McWilliams capped the morning with a bonus sneak preview of the Hart eSlate, the new disabled-access voting machines the county recently purchased for around $850,000 in order to comply with the Help America Vote Act. The eSlates, which look like outsized Palm Pilots, allow sight- or mobility-impaired people to cast their votes in privacy. McWilliams gave all the observers a chance to twiddle the eSlate's big dial, and to hear the machine read out the list of candidates up for election in each office. When the observers were done casting their ballot, the machine obligingly printed out a receipt for view before whisking it away into its bowels, there to be retrieved in the event that a hand recount becomes necessary.

Each polling place in the county will have an eSlate available for voters who request it, but McWilliams and Co. are hoping that only voters who really need to use the thing will so request.
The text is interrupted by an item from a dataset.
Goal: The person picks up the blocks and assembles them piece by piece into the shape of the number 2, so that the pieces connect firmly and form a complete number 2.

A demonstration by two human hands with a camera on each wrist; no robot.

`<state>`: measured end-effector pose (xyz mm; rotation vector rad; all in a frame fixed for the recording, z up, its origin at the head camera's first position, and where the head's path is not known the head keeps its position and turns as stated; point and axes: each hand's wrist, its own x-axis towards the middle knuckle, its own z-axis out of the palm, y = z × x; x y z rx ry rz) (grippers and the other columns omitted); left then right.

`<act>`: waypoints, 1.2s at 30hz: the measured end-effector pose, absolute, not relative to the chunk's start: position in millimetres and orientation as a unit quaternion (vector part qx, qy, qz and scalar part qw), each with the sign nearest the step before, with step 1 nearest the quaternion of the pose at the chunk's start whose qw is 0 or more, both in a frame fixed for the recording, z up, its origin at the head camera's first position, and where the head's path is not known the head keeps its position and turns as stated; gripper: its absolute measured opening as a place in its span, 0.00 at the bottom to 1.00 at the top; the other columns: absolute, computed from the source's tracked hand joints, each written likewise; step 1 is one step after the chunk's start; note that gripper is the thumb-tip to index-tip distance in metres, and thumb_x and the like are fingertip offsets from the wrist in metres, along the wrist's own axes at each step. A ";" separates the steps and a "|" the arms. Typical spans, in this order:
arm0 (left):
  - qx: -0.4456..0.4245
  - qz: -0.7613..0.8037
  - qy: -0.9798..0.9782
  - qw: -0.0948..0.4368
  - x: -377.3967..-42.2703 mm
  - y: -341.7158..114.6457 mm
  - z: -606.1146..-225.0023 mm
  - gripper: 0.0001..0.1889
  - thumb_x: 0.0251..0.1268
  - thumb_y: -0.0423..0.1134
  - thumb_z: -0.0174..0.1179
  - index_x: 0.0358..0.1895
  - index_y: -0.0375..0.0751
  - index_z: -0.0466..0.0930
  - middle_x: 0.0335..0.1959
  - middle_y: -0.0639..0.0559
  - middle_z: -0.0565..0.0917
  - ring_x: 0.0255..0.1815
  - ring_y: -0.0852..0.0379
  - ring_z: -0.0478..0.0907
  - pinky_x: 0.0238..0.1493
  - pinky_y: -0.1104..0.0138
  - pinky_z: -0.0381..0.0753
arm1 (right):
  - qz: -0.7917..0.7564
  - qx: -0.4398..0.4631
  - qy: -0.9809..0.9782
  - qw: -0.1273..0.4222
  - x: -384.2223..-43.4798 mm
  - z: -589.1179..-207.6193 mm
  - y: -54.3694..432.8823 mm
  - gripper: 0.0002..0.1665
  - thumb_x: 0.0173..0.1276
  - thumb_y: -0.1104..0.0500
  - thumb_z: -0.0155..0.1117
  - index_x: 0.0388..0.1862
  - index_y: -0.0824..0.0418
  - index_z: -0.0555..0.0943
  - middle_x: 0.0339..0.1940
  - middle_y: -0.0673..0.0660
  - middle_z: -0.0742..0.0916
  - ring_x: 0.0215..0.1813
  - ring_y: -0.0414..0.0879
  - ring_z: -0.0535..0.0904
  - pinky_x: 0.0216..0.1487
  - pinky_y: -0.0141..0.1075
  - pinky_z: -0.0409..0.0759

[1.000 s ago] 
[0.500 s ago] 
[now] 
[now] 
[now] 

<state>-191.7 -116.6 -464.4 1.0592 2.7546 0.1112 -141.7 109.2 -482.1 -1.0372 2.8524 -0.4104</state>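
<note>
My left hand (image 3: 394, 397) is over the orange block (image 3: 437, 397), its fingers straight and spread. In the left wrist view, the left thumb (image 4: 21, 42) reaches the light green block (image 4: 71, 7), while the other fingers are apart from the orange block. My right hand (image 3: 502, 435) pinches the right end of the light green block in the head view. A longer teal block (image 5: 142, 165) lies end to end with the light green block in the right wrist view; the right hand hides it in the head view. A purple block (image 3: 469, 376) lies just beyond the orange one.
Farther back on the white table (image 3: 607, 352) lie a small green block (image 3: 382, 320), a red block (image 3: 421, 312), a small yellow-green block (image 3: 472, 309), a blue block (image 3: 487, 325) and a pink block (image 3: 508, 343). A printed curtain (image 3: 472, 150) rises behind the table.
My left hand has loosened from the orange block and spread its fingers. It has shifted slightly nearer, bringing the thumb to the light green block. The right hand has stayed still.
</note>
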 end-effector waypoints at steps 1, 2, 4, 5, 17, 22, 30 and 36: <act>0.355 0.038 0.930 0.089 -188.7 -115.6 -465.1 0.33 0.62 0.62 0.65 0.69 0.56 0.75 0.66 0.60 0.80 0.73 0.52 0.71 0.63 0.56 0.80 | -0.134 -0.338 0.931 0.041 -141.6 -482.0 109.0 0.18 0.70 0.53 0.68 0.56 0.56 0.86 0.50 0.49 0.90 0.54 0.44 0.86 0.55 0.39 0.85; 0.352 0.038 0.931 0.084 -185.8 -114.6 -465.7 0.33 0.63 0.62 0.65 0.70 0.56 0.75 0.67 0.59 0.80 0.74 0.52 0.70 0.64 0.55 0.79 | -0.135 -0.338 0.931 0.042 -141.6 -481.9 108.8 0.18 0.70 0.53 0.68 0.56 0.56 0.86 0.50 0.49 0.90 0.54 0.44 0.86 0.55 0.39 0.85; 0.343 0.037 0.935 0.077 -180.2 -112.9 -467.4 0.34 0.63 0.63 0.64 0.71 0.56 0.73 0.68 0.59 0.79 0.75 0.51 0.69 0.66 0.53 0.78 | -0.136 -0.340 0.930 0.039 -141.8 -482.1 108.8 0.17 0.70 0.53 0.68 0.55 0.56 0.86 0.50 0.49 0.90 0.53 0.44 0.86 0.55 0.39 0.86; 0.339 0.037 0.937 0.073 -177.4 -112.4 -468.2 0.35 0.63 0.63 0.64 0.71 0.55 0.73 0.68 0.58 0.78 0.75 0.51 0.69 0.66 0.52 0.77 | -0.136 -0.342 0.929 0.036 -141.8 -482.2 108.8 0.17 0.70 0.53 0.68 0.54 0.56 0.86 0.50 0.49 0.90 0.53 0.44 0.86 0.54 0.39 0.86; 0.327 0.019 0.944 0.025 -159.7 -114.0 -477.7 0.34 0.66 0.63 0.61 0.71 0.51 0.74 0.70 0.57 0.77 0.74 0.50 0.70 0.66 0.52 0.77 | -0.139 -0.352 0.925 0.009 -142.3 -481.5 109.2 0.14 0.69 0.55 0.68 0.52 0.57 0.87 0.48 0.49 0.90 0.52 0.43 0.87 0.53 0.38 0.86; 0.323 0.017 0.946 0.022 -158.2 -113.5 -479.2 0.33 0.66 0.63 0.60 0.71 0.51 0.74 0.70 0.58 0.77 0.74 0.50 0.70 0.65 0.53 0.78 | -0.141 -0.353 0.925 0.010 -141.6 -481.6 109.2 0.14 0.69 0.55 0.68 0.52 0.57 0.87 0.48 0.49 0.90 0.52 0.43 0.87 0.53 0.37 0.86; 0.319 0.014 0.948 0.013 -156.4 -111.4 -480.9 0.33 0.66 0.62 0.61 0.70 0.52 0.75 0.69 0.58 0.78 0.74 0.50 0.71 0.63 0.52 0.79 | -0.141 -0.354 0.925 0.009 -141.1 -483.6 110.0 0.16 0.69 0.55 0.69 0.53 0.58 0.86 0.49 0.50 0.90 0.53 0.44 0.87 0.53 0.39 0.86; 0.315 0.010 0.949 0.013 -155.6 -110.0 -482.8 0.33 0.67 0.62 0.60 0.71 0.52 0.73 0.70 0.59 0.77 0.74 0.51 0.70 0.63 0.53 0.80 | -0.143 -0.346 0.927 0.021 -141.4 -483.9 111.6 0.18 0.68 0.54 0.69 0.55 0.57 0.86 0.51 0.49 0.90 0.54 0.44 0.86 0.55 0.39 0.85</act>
Tabulation of votes cast on the eSlate is something of a bear for the county elections office at present. The machines don't interface with the Diebold vote-counting software that had been tested that day, and so each ballot cast at the eSlate will be recast by election officials on the regular ballots, then fed in to the system sometime after election day. It's a laborious process, but one McWilliams said the office was happy to undertake if citizens with disabilities choose to use it.

"We're like Burger King here -- you can have it your way," he said.

Rick Barin, an account manager with the Austin, Texas-based company Hart InterCivic, makers of the eSlate, was on hand to prep the gear. He said that he had just been in Lake County, which had purchased the eSlates a bit earlier than Humboldt had. Lake County used the system in the June primary. How many Lake County citizens had used the eSlate then? A grand total of three votes were cast on the machines, he said.